I also disagree that this is a generational thing. Peter’s hypothesis seems more likely, and is certainly true for me. My advisor was very cautious and only submitted after acceptance, which is what I’ve done ever since. I’m still relatively young (first postdoc), and definitely do not view arXiv as a blog. For one, it’s acceptable practice to cite arXiv papers in ApJ, but I think they’d frown on citing random-blog-on-the-internets, or, you know, Wikipedia 🙂
There are plenty examples of both, but I think the question is whether or not the younger folks *on the mean* submit before/after acceptance. I think Peter is probably right that graduate students almost always follow their advisors, but that doesn’t mean they continue to do so after they go on to somewhere else. I don’t know if its confidence in their ability so much as just there’s no one looking over their shoulder anymore, so they’re free to do whatever seems right to them.
These are mostly testable hypotheses, though, so data would be very interesting… the question is: will the paper on the topic be posted on the arXiv before, or after acceptance? 🙂
Clearly there are both benefits and drawbacks, but one drawback I haven’t seen clearly articulated is that non-experts will read (and maybe cite) your arXiv paper.
Sure, there will be a few experts who can offer you great feedback on your astro-ph version (I’ve offered such feedback myself), but the vast majority of people who read your paper won’t. A lot of them will be observationalists/theorists reading your theory/observation paper, and will just take what you say at face value if it seems reasonable. They don’t have the expertise to correct you on your code/data analysis, the way a referee certainly should.
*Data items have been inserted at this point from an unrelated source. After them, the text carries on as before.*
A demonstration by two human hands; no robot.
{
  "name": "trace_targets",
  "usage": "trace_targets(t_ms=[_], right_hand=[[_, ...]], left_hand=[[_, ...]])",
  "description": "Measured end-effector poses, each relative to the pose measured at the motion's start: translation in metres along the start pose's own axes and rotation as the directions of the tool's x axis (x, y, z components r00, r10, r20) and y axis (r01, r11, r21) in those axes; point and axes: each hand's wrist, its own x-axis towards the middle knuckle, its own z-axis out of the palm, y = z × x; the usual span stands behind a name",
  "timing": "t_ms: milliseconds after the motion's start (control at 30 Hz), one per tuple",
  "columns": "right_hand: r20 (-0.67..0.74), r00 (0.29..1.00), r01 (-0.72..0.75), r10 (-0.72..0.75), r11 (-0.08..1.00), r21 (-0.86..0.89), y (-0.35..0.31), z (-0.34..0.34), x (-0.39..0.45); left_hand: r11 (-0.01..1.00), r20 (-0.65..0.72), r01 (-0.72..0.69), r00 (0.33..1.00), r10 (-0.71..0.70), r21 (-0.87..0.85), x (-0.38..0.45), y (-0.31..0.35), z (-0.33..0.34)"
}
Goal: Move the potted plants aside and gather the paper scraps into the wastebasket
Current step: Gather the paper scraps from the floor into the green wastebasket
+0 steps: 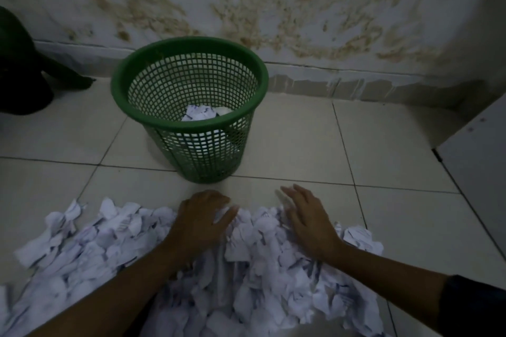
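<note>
White crumpled paper scraps [90, 249] heaped on tiles.

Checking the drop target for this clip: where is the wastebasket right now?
In the head view, the green wastebasket stands upright on the tiled floor near the stained wall, just beyond both hands and the paper scraps.

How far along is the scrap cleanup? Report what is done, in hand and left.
Done: a few scraps already lie in the green wastebasket, and no pot stands among the paper; a dark green shape at the left edge may be a plant. In hand: the left hand curls into the pile and the right hand lies spread on it. Left: nearly the whole pile on the floor tiles.
</note>
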Motion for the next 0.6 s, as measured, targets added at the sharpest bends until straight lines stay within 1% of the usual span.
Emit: trace_targets(t_ms=[33, 67, 100, 133, 200, 267, 333, 433, 500, 600], right_hand=[[-0.018, 0.998, -0.055, 0.054, 0.996, -0.074, -0.002, 0.001, 0.001], [-0.017, 0.995, -0.095, 0.094, 0.987, -0.128, -0.007, 0.005, 0.001], [-0.006, 0.994, -0.112, 0.112, 0.982, -0.150, -0.014, 0.009, -0.001], [0.014, 0.994, -0.110, 0.113, 0.984, -0.137, -0.021, 0.015, -0.003], [0.087, 0.991, -0.095, 0.098, 0.995, -0.043, -0.036, 0.030, -0.007], [0.168, 0.983, -0.080, 0.071, 0.996, 0.049, -0.044, 0.045, -0.009], [0.231, 0.971, -0.090, 0.056, 0.986, 0.137, -0.049, 0.053, -0.006], [0.292, 0.956, -0.044, -0.016, 0.980, 0.196, -0.056, 0.048, -0.001], [0.305, 0.950, -0.008, -0.059, 0.977, 0.215, -0.057, 0.041, 0.001], [0.228, 0.971, 0.017, -0.077, 0.967, 0.254, -0.063, 0.024, 0.005]], left_hand=[[0.991, -0.005, 0.135, 0.991, -0.135, -0.013, -0.006, 0.001, -0.001], [0.976, 0.008, 0.215, 0.977, -0.215, -0.024, -0.011, 0.001, 0.000], [0.974, 0.017, 0.225, 0.974, -0.225, -0.012, -0.016, 0.002, 0.002], [0.978, 0.022, 0.207, 0.978, -0.207, -0.005, -0.020, 0.005, 0.004], [0.980, 0.087, 0.182, 0.981, -0.176, -0.075, -0.025, 0.013, 0.006], [0.958, 0.164, 0.215, 0.969, -0.185, -0.190, -0.027, 0.021, 0.010], [0.923, 0.180, 0.248, 0.963, -0.201, -0.295, -0.029, 0.026, 0.013], [0.883, 0.209, 0.258, 0.960, -0.187, -0.392, -0.029, 0.021, 0.010], [0.885, 0.187, 0.218, 0.971, -0.152, -0.412, -0.029, 0.013, 0.006], [0.880, 0.098, 0.176, 0.984, -0.148, -0.441, -0.024, 0.007, -0.010]])
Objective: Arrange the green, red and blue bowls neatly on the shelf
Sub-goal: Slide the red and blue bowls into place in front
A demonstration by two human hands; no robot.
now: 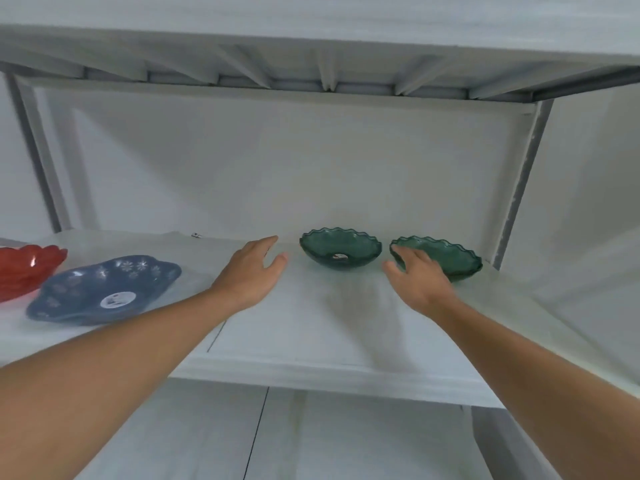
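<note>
Two green scalloped bowls stand at the back right of the white shelf (311, 341): one green bowl (341, 247) in the middle, a second green bowl (450, 259) to its right. My left hand (251, 271) hovers open just left of the middle bowl, not touching it. My right hand (419, 280) is open, its fingers in front of the second bowl's left rim; whether they touch it I cannot tell. A blue bowl (104, 289) with white flower marks and a round sticker lies at the left. A red bowl (24, 268) sits behind it, cut off by the frame edge.
The shelf is covered with white cloth or paper. An upper shelf board (311, 46) hangs overhead. Grey metal posts (523, 181) stand at the back corners. A lower shelf level (311, 438) shows beneath the front edge.
</note>
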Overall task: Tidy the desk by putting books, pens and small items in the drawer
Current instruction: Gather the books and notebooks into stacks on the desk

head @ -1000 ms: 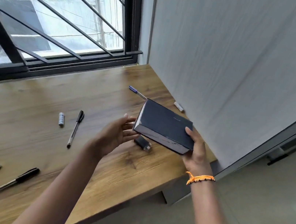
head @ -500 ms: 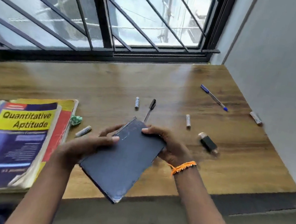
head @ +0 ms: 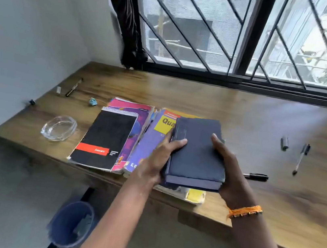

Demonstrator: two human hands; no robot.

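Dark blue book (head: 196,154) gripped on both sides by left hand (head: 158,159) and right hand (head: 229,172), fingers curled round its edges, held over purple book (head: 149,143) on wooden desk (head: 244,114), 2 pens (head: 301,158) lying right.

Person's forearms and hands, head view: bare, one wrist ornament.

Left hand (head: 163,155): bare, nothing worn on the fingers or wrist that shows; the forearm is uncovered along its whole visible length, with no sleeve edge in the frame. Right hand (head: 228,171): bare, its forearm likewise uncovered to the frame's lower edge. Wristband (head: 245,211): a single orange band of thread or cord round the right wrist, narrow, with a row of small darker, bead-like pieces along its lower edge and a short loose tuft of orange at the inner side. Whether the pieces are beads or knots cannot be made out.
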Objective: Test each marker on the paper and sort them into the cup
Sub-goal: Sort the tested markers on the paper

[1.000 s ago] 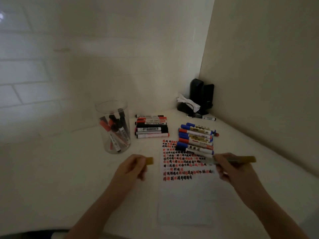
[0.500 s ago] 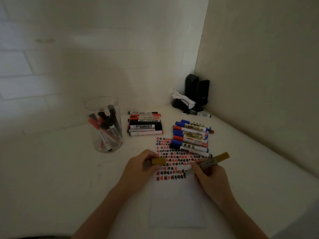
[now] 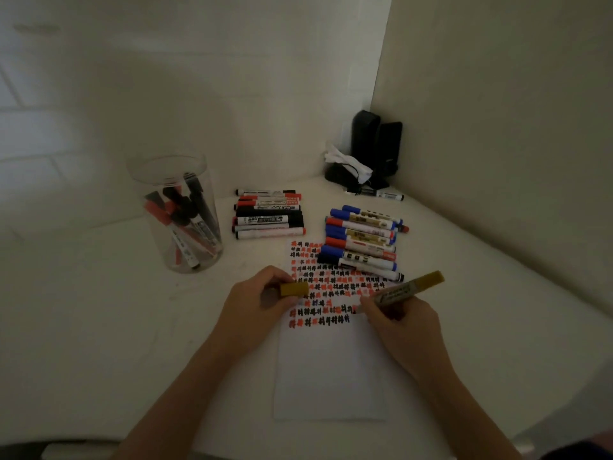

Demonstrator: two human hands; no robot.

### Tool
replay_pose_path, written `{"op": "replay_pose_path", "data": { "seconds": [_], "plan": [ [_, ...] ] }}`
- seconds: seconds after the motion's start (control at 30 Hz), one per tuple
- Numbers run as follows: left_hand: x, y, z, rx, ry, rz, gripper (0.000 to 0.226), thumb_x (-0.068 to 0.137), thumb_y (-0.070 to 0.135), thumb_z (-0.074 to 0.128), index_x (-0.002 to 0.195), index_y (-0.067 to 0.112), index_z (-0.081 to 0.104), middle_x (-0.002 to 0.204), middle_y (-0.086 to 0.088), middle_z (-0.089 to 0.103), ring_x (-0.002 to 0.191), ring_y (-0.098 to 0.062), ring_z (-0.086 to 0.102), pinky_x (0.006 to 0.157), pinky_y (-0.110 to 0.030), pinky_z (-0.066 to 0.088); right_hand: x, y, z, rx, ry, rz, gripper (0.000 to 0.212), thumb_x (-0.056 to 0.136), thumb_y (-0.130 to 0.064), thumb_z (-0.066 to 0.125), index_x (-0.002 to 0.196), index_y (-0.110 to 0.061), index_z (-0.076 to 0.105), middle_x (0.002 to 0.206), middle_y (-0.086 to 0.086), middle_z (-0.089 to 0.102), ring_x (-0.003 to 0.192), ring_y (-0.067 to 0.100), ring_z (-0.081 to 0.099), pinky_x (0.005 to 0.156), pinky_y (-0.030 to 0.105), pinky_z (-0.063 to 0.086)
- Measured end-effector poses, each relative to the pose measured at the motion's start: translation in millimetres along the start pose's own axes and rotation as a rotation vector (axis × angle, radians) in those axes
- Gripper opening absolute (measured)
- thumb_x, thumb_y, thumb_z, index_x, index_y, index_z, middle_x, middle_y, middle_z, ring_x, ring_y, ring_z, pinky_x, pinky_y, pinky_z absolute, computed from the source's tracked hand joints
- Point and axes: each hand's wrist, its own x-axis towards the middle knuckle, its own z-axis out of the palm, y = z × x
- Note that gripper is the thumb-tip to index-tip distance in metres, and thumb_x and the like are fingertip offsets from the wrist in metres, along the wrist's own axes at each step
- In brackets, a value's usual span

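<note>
My right hand (image 3: pixel 403 322) gripped a gold-ended marker (image 3: pixel 406 290) in a writing hold, its tip down on the paper (image 3: pixel 331 370) at the right end of the lower rows of red and black test marks, its tail tilted up and to the right. My left hand (image 3: pixel 257 302) pinched the marker's gold cap (image 3: pixel 294 289) between thumb and fingers, resting at the paper's left edge.

The paper's lower half was blank, and its near edge lay well short of the worktop's (image 3: pixel 99 343) front edge. Its far right corner was covered by a stack of blue- and red-capped markers (image 3: pixel 363 242), the nearest of them just beyond my right hand. A second stack of black and red markers (image 3: pixel 268 214) lay just past the far left corner. The clear plastic cup (image 3: pixel 179 214) stood upright to the left of that stack, well apart from my left hand, with several markers leaning inside it. Bare worktop lay open between the cup and my left forearm.

In the far corner, where the two walls met, I saw dark upright objects (image 3: pixel 376 141) with a crumpled white thing (image 3: pixel 345 162) and one lone marker (image 3: pixel 381 194) beside them.
</note>
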Motion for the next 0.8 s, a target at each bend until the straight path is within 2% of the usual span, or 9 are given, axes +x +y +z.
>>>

And when they cite you later on, they probably will look up your paper to see if there’s now a journal version to cite, but will they read the whole paper again? Unlikely.
Ignoring the fact that the OP was about what you do with your paper on arXiv, I have to say that I really appreciate the problem expressed repeatedly already about having zero domain knowledge when trying to understand unfamiliar fields using arXiv. Nightly I try to understand the papers in cs.CY or cs.DL and have no idea which papers to trust and which to ignore. In astronomy we have ADS to help us figure out who to trust and to delve into people’s track records but I don’t know what tool to use in digital humanities or CS.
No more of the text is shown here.